Detection of Incoherent Speech in Dutch Transcripts for Classifying Schizophrenia Spectrum disorders
Talita Anthonio and Alban Voppel


Verbal communication disturbances such as incoherence of speech are a key diagnostic feature of schizophrenia spectrum disorders and can be assessed by studying the form and meaning of linguistic expressions. In particular, speech is a representative, accessible marker of disorder symptoms, because of its use in daily life as well as in interaction with healthcare personnel. As of yet, correctly diagnosing schizophrenia is challenging because of heterogeneity, subtlety and subjectiviness. The advent of natural language processing made it possible to derive abstract speech measures in a quantitative and non-biased way.
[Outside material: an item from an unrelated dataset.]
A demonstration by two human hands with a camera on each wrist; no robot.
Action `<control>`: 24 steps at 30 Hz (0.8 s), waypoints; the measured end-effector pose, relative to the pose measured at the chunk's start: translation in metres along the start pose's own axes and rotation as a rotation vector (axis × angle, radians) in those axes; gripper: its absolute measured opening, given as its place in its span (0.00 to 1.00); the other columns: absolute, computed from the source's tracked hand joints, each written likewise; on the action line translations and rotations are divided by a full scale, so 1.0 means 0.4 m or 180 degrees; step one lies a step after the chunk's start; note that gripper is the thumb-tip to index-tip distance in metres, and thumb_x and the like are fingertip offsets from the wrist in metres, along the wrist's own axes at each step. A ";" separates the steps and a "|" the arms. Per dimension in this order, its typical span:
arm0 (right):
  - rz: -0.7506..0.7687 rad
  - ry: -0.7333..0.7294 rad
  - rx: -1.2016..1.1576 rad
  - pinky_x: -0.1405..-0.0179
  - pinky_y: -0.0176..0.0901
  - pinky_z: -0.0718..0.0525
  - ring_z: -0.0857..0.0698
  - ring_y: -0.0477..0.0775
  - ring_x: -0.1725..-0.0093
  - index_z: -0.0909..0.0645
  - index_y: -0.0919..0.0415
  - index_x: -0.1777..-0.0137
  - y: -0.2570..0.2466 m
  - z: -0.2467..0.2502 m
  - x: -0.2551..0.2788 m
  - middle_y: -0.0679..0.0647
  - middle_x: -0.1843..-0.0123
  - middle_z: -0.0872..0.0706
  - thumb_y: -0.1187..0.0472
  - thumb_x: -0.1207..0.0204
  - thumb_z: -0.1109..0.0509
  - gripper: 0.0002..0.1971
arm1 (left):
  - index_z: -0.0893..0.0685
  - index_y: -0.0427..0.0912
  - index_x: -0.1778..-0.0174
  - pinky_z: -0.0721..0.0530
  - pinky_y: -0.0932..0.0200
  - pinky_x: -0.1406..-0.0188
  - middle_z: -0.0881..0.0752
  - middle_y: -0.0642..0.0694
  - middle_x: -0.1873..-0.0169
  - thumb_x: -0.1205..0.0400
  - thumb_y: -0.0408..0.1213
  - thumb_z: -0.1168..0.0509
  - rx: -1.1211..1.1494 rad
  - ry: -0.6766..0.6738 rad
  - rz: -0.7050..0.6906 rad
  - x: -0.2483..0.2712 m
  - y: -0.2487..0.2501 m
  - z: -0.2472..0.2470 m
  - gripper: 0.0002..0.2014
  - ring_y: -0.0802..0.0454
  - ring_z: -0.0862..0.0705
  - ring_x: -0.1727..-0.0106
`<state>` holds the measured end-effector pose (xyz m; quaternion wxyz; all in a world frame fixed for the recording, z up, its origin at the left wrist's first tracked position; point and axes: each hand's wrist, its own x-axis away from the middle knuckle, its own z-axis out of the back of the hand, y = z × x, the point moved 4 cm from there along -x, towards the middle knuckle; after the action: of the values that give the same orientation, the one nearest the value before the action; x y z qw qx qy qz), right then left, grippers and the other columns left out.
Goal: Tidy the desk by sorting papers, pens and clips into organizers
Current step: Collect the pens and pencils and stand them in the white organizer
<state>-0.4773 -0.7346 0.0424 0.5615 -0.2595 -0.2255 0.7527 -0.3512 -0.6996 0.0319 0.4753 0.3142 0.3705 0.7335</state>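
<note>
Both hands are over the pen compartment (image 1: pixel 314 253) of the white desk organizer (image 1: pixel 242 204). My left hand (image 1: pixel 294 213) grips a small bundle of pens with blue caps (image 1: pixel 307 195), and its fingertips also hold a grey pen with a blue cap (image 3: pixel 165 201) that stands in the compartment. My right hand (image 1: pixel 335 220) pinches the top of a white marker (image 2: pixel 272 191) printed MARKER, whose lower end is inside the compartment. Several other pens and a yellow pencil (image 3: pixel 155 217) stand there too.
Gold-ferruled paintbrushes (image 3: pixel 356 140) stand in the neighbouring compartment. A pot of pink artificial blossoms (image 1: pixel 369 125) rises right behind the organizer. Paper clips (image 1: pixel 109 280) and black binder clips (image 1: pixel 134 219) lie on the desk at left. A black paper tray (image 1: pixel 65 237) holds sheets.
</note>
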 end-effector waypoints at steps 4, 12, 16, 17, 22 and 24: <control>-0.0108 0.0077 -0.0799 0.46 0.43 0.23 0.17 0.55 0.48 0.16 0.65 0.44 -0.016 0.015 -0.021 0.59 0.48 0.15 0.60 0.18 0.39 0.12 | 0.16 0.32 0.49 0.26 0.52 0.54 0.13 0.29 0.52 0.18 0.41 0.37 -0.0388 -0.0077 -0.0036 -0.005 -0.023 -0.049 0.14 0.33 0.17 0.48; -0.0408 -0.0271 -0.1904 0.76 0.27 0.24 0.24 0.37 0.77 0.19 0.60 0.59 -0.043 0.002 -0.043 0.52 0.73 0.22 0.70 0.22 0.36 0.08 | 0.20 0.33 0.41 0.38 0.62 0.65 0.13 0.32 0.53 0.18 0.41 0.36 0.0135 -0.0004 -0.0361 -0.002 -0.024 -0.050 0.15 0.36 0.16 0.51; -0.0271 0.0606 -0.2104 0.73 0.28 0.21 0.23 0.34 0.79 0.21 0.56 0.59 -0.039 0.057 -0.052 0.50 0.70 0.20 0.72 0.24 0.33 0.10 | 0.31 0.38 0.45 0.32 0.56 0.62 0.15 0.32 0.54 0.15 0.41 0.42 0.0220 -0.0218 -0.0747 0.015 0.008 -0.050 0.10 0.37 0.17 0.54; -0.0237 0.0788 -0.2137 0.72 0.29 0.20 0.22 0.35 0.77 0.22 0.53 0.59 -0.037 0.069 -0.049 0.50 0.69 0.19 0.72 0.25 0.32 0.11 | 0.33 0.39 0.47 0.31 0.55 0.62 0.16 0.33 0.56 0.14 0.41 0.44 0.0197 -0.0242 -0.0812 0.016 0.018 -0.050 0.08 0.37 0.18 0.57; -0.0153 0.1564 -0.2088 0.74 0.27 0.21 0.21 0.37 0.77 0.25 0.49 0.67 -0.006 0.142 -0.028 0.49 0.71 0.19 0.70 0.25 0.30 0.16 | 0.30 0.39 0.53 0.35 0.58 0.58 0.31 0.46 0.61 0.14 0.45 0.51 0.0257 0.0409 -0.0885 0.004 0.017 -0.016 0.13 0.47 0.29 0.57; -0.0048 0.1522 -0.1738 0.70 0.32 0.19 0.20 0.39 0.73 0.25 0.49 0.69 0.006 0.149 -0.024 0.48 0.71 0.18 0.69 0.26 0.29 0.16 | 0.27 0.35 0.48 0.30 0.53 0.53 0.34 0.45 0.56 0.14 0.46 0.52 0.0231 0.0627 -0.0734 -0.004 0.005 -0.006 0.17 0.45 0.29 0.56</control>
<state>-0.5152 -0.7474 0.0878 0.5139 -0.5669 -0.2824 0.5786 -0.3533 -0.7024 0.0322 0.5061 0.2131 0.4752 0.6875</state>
In previous work, these measures were able to reliably predict diagnosis in English transcripts of schizophrenia patients.
Here, we present the first attempt to automatically classify a Dutch speech transcript as belonging to the 25 remitted schizophrenia spectrum patients or the matched group of 25 healthy controls by using extracted coherence features. A collection of Dutch audio files from a semi-structured, neutral-topic interview were transcribed and transformed to semantic vectors through a 300-dimension word2vec semantic space model trained on the Corpus Gesproken Nederlands. This model was employed to extract the minimum, maximum and average coherence of each transcript. We trained a decision tree classifier on these features plus the amount of speech. This system reached an average accuracy of 0.9 on our data with Leave-one-out cross-validation. Our results show that length and coherence are highly predictive for classifying schizophrenia from Dutch speech.